EXERCISE OBJECTIVE: Copy each line of the data that has "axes" in it.

RECORDED DATA:
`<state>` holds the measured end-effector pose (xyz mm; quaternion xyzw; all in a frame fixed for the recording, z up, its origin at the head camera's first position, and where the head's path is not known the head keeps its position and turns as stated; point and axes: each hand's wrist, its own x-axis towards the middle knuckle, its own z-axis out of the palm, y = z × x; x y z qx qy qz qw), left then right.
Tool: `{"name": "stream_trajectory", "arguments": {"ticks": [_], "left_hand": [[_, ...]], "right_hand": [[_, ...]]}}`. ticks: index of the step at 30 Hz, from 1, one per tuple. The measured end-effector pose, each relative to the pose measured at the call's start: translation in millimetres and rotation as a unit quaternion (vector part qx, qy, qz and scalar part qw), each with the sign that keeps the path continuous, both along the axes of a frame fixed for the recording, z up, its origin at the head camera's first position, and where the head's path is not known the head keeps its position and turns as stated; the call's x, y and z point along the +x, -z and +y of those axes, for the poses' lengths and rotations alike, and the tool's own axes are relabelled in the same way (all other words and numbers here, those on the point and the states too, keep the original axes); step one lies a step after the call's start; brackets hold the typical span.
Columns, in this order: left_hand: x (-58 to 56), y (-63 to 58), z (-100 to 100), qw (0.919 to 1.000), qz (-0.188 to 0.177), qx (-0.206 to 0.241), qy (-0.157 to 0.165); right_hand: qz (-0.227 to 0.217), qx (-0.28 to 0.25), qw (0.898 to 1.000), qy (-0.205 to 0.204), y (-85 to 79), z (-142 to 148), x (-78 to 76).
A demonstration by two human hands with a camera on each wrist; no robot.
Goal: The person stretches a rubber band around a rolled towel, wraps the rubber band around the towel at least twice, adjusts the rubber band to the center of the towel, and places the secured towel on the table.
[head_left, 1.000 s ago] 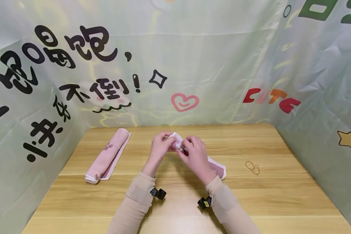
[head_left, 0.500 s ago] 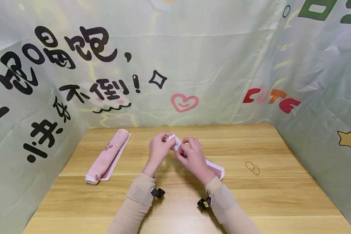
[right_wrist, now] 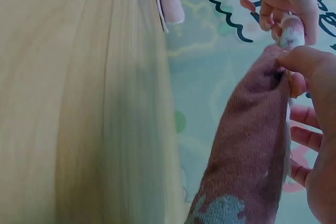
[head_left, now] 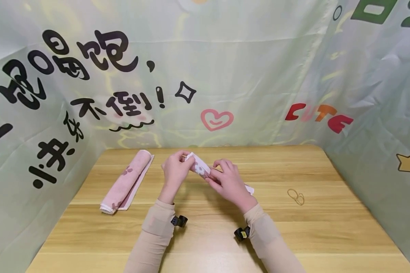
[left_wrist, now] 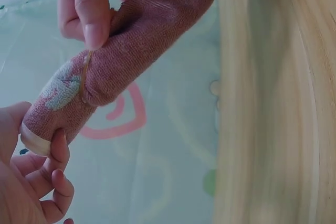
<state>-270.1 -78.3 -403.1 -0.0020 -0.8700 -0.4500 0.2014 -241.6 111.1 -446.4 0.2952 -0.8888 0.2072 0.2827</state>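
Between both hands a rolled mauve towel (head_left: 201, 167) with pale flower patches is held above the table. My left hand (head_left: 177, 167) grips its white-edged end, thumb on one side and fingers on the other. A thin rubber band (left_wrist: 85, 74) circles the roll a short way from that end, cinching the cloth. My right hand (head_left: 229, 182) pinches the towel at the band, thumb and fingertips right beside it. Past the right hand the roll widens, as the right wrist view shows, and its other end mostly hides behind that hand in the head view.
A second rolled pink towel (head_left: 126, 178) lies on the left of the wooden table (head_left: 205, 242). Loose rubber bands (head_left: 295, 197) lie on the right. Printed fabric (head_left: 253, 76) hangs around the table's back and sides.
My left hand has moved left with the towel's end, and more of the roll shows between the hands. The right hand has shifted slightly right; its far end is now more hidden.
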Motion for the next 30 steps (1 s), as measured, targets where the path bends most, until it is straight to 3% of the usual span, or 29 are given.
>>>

RESPONSE TO THE TASK:
`<state>` holds the measured end-effector pose (xyz mm; quaternion xyzw; all in a frame fixed for the recording, z up, its origin at the head camera's first position, and where the head's path is not known the head keeps its position and turns as stated; point and axes: each hand's wrist, its own x-axis towards the middle knuckle, its own z-axis out of the palm, y = z × x; x y z qx qy qz qw), left then right.
Tool: `{"name": "stream_trajectory", "arguments": {"ticks": [_], "left_hand": [[_, ...]], "right_hand": [[_, ...]]}}`. ticks: index of the step at 30 Hz, from 1, one per tuple. The measured end-effector pose, each relative to the pose measured at the call's start: translation in millimetres and rotation as a unit quaternion (vector part qx, qy, qz and scalar part qw), each with the sign that keeps the path continuous, both along the axes of a frame fixed for the recording, z up, its origin at the head camera's first position, and where the head's path is not known the head keeps its position and turns as stated; the call's x, y and z point along the +x, -z and +y of those axes, for the poses' lengths and rotations alike, and the tool's own axes are relabelled in the same way (all other words and numbers here, those on the point and the states too, keep the original axes); step one lies a step after the call's start; brackets hold the typical span.

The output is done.